We have also shown that Pac in low and ultra-low concentrations does not affect neuronal morphology and neurite growth. Although these results are expected, they have a direct practical significance, since low-dose chemotherapy finds its way into clinical practice. A new therapeutic approach, called chemomodulation, is based on an ability of certain chemotherapeutic agents, including Pac, to enhance tumor immunogenicity without inducing tumor cell apoptosis, and thus enhance the efficacy of immunotherapy.
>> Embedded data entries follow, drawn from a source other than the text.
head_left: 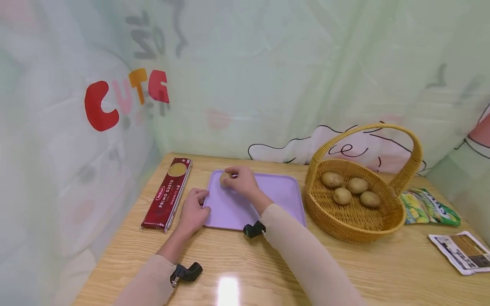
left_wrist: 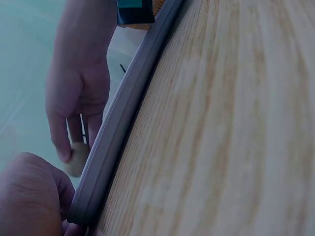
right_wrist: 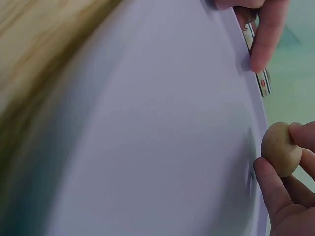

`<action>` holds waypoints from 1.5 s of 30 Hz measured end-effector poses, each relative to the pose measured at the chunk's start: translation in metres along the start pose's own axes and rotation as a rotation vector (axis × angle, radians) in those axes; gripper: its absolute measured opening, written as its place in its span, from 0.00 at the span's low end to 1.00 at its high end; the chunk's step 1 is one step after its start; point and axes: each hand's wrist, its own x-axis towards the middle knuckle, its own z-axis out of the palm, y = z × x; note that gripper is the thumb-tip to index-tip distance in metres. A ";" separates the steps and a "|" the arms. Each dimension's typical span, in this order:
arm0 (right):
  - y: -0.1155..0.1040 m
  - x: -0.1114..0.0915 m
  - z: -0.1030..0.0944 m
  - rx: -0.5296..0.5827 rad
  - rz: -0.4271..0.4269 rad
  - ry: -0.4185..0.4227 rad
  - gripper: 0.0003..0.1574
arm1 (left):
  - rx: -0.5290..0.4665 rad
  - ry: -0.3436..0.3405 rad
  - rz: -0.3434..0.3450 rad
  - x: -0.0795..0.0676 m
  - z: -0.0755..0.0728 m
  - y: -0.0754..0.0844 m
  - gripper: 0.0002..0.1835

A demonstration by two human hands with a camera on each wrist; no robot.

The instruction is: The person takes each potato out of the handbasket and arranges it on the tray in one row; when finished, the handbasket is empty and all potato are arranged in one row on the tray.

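Note:
My right hand (head_left: pixel 245 183) pinches a small potato (right_wrist: pixel 281 149) between thumb and fingertips, over the far left corner of the purple tray (head_left: pixel 268 204). In the head view the fingers partly cover this potato. At the tray's left edge, my left hand (head_left: pixel 194 211) holds the rim, its thumb near the front corner and its fingers farther back. The left wrist view shows the left hand (left_wrist: pixel 32 199) close up at the tray's corner, with the right hand and potato beyond the rim. No other potato lies on the visible part of the tray.
Right of the tray stands a wicker basket (head_left: pixel 317 214) with a tall handle and several potatoes (head_left: pixel 357 185). A red spaghetti pack (head_left: pixel 168 193) lies to the left. Green and yellow bags (head_left: pixel 430 207) and a flat packet (head_left: pixel 463 250) lie far right. A printed curtain (head_left: pixel 237 85) hangs behind.

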 end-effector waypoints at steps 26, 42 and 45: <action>-0.008 0.009 0.010 -0.145 0.001 -0.030 0.29 | 0.045 0.015 0.022 -0.001 0.006 0.003 0.28; -0.002 -0.015 -0.031 -0.095 -0.018 -0.051 0.25 | 0.025 0.009 0.008 0.002 0.000 0.000 0.27; -0.003 -0.026 -0.042 -0.070 -0.047 -0.066 0.26 | 0.009 -0.002 -0.003 0.001 -0.001 -0.001 0.26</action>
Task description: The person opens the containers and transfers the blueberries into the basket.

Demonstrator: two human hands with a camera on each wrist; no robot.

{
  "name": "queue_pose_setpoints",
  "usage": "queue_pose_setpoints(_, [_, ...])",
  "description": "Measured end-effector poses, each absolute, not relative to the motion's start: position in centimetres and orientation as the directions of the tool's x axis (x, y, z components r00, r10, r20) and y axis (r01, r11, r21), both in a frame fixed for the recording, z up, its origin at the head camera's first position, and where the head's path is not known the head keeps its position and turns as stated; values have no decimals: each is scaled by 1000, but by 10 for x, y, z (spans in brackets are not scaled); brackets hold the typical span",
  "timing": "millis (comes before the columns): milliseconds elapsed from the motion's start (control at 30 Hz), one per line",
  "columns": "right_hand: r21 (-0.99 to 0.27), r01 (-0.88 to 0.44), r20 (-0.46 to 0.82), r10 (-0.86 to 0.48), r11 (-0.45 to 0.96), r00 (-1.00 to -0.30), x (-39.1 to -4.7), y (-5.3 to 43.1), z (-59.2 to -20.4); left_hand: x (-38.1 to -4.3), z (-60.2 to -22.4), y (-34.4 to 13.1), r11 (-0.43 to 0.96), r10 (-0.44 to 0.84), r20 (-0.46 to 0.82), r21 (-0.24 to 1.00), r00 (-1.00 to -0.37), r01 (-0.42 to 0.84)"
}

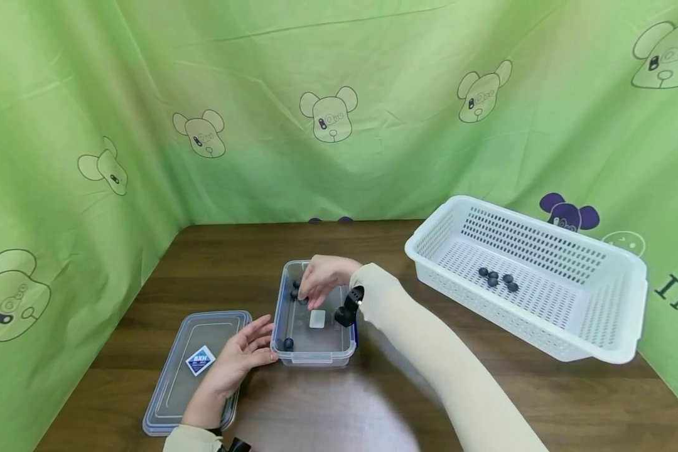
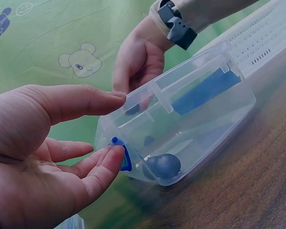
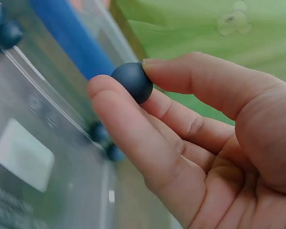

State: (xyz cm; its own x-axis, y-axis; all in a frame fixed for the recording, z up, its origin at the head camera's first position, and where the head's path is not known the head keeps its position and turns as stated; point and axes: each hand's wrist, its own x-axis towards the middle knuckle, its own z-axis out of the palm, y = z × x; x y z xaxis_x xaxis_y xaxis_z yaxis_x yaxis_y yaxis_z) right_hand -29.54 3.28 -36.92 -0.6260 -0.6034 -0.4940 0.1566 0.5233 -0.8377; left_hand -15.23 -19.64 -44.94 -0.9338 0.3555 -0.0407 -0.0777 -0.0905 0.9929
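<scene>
Between thumb and fingertips my right hand (image 1: pixel 326 277) pinches a small dark blue ball (image 3: pixel 132 82), over the far left part of a clear plastic container (image 1: pixel 319 359). My left hand (image 1: pixel 240 355) is at the container's left side, fingers loosely extended, with the fingertips at or very near its wall. In the left wrist view, the left thumb and fingers stand apart around that edge. Inside the container, one dark ball (image 1: pixel 288 344) lies in the near left corner, and other balls (image 1: pixel 294 293) lie by the far left. A pale square label (image 1: pixel 317 319) shows on its bottom.
A white perforated basket (image 1: pixel 503 320) stands at the right, holding several dark balls (image 1: pixel 493 282). The container's blue-edged lid (image 1: pixel 172 398) lies flat on the wooden table (image 1: pixel 390 402) at the left, partly under my left forearm. A green printed curtain (image 1: pixel 260 63) surrounds the table.
</scene>
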Motion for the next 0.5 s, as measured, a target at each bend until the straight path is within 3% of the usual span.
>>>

Recently, we and others have shown that Pac in low noncytotoxic doses exhibits multiple immunomodulating activities, including tumor cell recognition by tumor-specific cytotoxic T cells, enhanced tumor antigen presentation by dendritic cells, up-regulation of maturation of dendritic cells and IL-12 production, suppression of accumulation and function of protumorigenic myeloid-derived suppressor cells and regulatory dendritic cells, and increase of efficacy of anti-tumor vaccination protocols [22], [23], [26], [27], [28], [47]. The fact that Pac in low doses does not exhibit the neurotoxic activities makes new chemomodulation approaches even more clinically attractive and feasible.

In summary, our data on murine DRG cultures showed that tubulin-stabilizing agent paclitaxel in high concentrations has a significant damaging effect on axonal growth and that this effect is partially mediated through TLR4 pathways. Low concentrations of Pac are devoid of neuronal toxicity and thus can be safely used in a chemomodulation mode. Future studies in the field should reveal dose-dependent neurotropic effects of other microtubule-binding agents and confirm their effects on neurons in the in-vivo setting.